A tale of unexpected ELB behavior.
[This page moved to the sreally blog: https://sreally.com/a-tale-of-unexpected-elb-behavior/]
AWS is an awesome tool that provides a bunch of the infrastructure that you need to run a large scale service. ELB specifically allows you to setup a very quick load balancer that does a lot of heavy lifting for you. From terminating SSL for you to managing fail over it does a fairly good job of keeping a site running.
We started seeing random 504 errors being served via the ELB. We don’t use 504 as an error code in our application so this was something that must be coming from the load balancers. Typically 504, or “Gateway Timeout”, means that your backends are overloaded (or that they have all failed health checks), except in this case our backends were completely healthy and had each served hundreds of requests in the 2–3 second windows around the 504 errors.
Even worse, the ELB logs specifically removed all the useful information from the log line.
2015–09–07T11:24:40.052149Z elb1 111.222.33.44:47449 - -1 -1 -1 504 0 99 0 “GET /” ECDHE-RSA-AES128-SHA TLSv1
Note that the log line is missing the backend that it talked too (replaced by “-”), and all of the query timing variables are -1 which means that we had no idea how long the query took. Even though we log every single request attempted, regardless of outcome we didn’t have any correlated log lines during the request window.
Amazon support kept pointing us at timeout settings, but no matter what they suggested it seemed impossible to recreate that specific type of 504 with that log line. The suggestion coming from AWS was to ensure that the timeout was set higher on the backend and the ELB. To me this seemed problematic as it violates the Tower of Hanoi Timeout model. I wanted a reproducible failure case so I could determine exactly what was going wrong.
While debugging a coworker pointed me at an article by Colin Johnson about ELB pre-opening of connections. Basically, he points out an undocumented function of the ELB where it will open a connection early, and then do nothing with it until a client makes a request at which point the ELB starts sending the request to the pre-established connection. This model is nice in that it helps reduce the time required for new requests by already having a connection open.
The problem with this is that some HTTP frameworks will close new connections using a totally different timeout model, or will close the unused connection when restarting, etc.
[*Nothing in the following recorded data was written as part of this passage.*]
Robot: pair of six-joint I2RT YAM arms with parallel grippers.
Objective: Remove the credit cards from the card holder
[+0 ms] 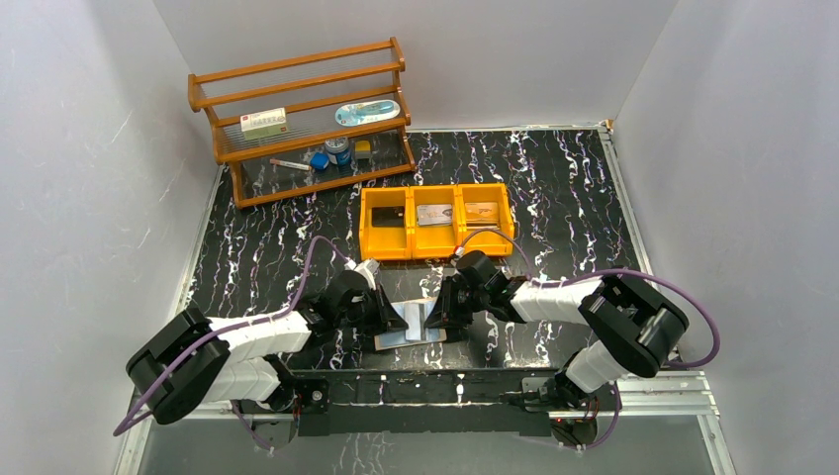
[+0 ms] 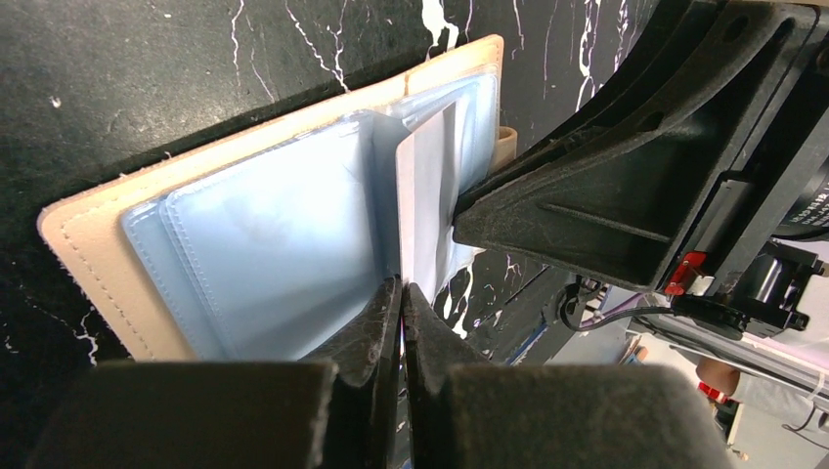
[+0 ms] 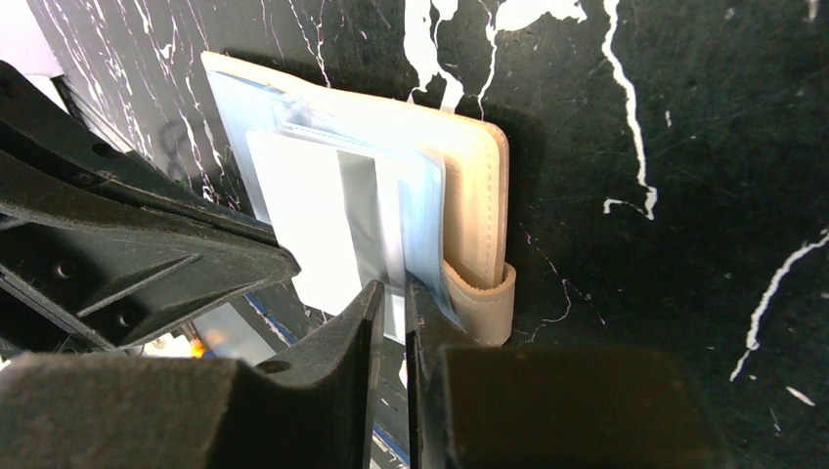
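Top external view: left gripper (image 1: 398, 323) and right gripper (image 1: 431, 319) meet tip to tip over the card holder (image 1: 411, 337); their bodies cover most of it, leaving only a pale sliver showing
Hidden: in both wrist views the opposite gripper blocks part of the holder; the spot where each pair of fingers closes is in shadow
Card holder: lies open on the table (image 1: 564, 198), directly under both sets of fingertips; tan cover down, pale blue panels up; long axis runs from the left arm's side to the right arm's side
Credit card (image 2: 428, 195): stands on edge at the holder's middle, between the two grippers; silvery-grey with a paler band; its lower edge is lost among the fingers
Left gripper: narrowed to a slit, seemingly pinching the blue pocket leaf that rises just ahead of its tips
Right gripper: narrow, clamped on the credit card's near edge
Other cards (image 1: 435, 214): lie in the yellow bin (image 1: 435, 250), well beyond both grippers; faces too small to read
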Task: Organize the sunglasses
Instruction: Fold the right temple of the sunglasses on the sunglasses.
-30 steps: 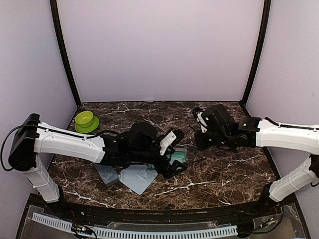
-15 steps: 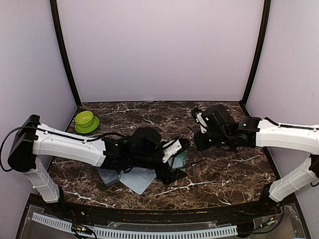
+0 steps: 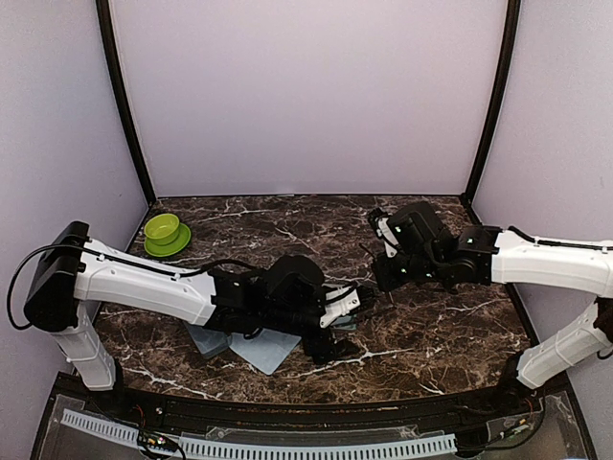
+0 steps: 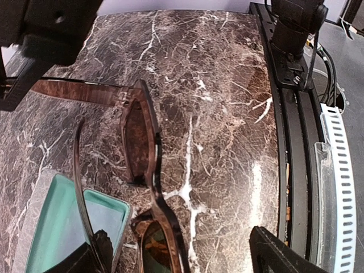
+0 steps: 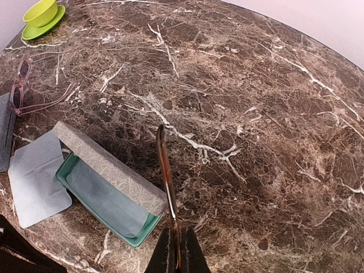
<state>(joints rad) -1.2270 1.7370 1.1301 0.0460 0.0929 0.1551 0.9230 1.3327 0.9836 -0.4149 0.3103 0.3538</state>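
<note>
Tortoiseshell sunglasses [image 4: 137, 139] temple pinched in right hand [image 5: 175, 253]; left hand [image 4: 187, 256] wide open; second pair [image 5: 20, 85] apart.

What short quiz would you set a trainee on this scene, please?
1. True or false: the right gripper is pinching a temple of the tortoiseshell sunglasses.
2. Which colour lines the open case? A red, B teal, C yellow.
3. Fill in: the left gripper has its jaws ____.
Key: 1 true; 2 B; 3 open.
</note>
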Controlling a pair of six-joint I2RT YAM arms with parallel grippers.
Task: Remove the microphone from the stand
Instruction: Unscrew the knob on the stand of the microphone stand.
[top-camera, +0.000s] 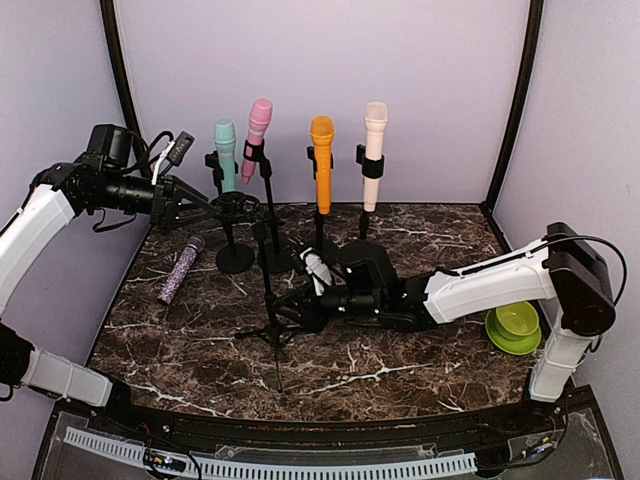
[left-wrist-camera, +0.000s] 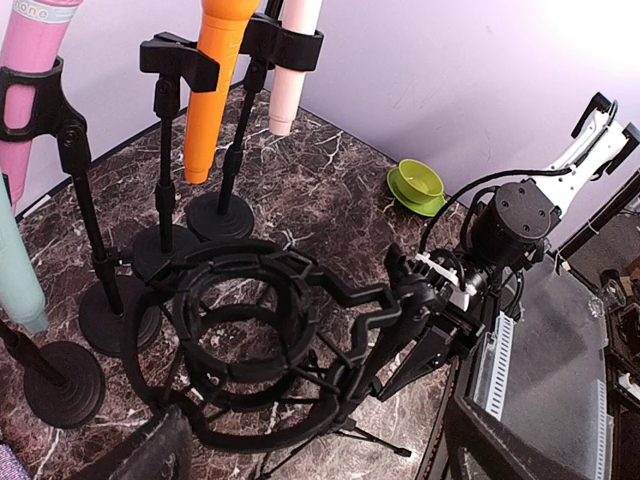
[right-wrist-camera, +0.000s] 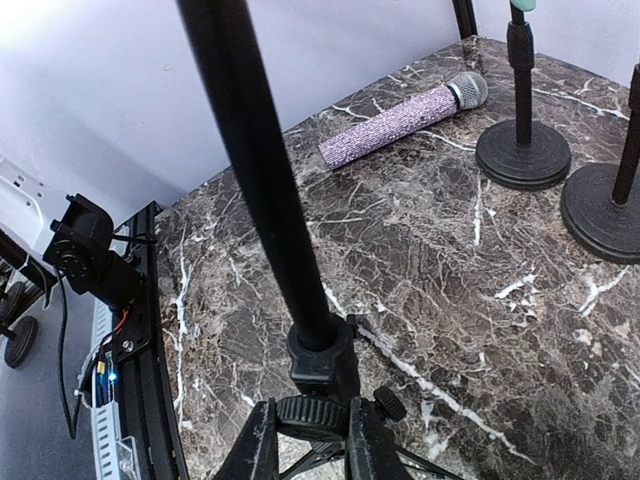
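Note:
The black tripod stand (top-camera: 268, 290) stands mid-table, and its pole fills the right wrist view (right-wrist-camera: 260, 170). Its round shock mount (top-camera: 236, 207) at the top is empty, seen close up in the left wrist view (left-wrist-camera: 245, 340). A purple glitter microphone (top-camera: 181, 268) lies flat on the marble to the left of the stand, and also shows in the right wrist view (right-wrist-camera: 400, 120). My right gripper (top-camera: 305, 308) is shut low on the stand, its fingers either side of the knurled collar (right-wrist-camera: 312, 415). My left gripper (top-camera: 200, 205) is beside the mount, open and empty.
Four microphones stand clipped upright at the back: teal (top-camera: 225, 155), pink (top-camera: 258, 125), orange (top-camera: 322, 160) and cream (top-camera: 374, 150), on round bases. A green bowl on a saucer (top-camera: 513, 325) sits at the right edge. Purple walls enclose the table.

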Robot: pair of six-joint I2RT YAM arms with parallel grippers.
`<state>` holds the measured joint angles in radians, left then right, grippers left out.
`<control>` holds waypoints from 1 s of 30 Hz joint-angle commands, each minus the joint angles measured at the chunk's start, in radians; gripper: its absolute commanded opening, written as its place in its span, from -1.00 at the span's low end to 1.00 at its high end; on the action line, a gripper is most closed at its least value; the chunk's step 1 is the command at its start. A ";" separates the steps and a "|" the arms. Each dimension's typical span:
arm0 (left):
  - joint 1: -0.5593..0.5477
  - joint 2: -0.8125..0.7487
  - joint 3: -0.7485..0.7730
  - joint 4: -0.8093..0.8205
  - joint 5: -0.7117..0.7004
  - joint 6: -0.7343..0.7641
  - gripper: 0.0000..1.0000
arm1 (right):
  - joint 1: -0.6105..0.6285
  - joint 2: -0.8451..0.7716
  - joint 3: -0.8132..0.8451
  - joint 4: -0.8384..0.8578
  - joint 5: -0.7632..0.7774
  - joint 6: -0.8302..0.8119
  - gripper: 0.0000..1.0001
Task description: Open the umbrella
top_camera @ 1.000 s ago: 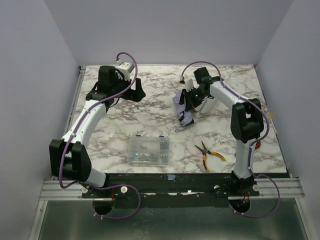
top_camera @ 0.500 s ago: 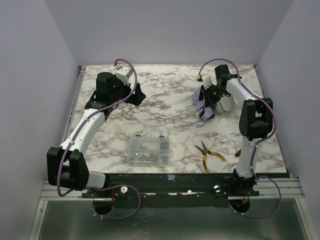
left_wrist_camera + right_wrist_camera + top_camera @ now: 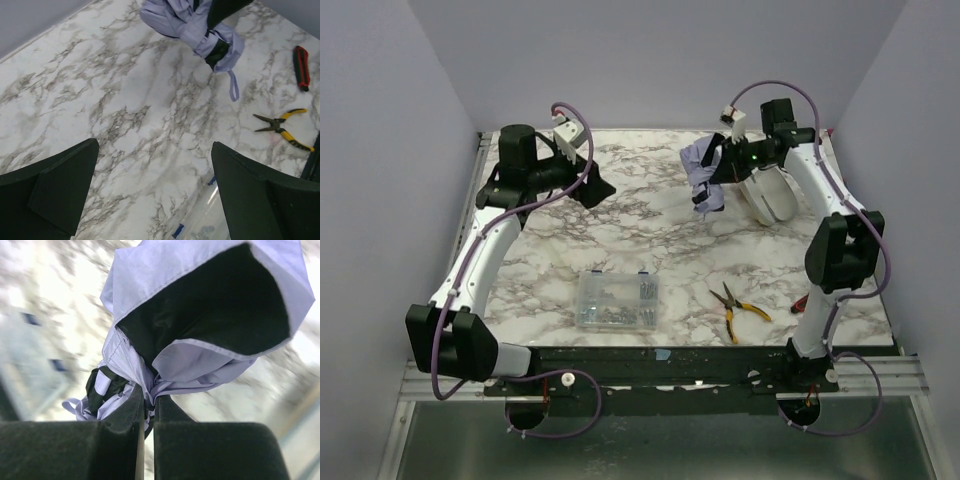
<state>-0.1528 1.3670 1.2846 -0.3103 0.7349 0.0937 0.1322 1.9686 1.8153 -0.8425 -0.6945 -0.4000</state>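
Marble table (image 3: 650,225) | right tool (image 3: 150,400) pinches umbrella (image 3: 200,305) canopy, clear only from right wrist | left tool (image 3: 155,150) wide, empty

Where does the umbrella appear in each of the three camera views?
Top view: umbrella upper right of centre.
Left wrist view: top edge, right of centre.
Right wrist view: fills the middle, pinched by the right hand.
Shared landmark: yellow pliers, in top and left wrist views only.
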 commanded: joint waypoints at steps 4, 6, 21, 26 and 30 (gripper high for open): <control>-0.076 -0.089 -0.055 0.018 0.230 -0.029 0.75 | 0.052 -0.195 -0.088 0.311 -0.445 0.412 -0.99; -0.079 -0.067 -0.068 0.082 0.231 -0.184 0.76 | 0.074 -0.241 -0.130 0.362 -0.472 0.449 -0.99; -0.154 0.051 -0.214 0.806 0.287 -1.077 0.97 | 0.278 -0.424 -0.277 0.496 -0.333 0.411 -0.98; -0.162 0.086 -0.209 0.942 0.288 -1.181 0.90 | 0.305 -0.425 -0.275 0.496 -0.334 0.411 -0.99; -0.160 0.091 -0.203 0.969 0.284 -1.204 0.14 | 0.306 -0.430 -0.272 0.491 -0.332 0.411 -0.99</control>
<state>-0.3099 1.4479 1.0740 0.5251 1.0027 -1.0183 0.4267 1.5745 1.5375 -0.4038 -1.0237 0.0044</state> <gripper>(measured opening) 0.791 0.060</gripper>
This would be fine but it introduces a race condition where the ELB thinks that the connection is open, but the backend has closed it. In this case the ELB will attempt to write data, which will be rejected by the backend since the connection is closed. The ELB will then immediately serve a 504 with the log line above rather than retrying a different backend.
Our solution was to request that AWS disable pre-opening on our ELBs until we can ensure that DropWizard has a different timeout value for the initial connection than it does for reading/writing responses.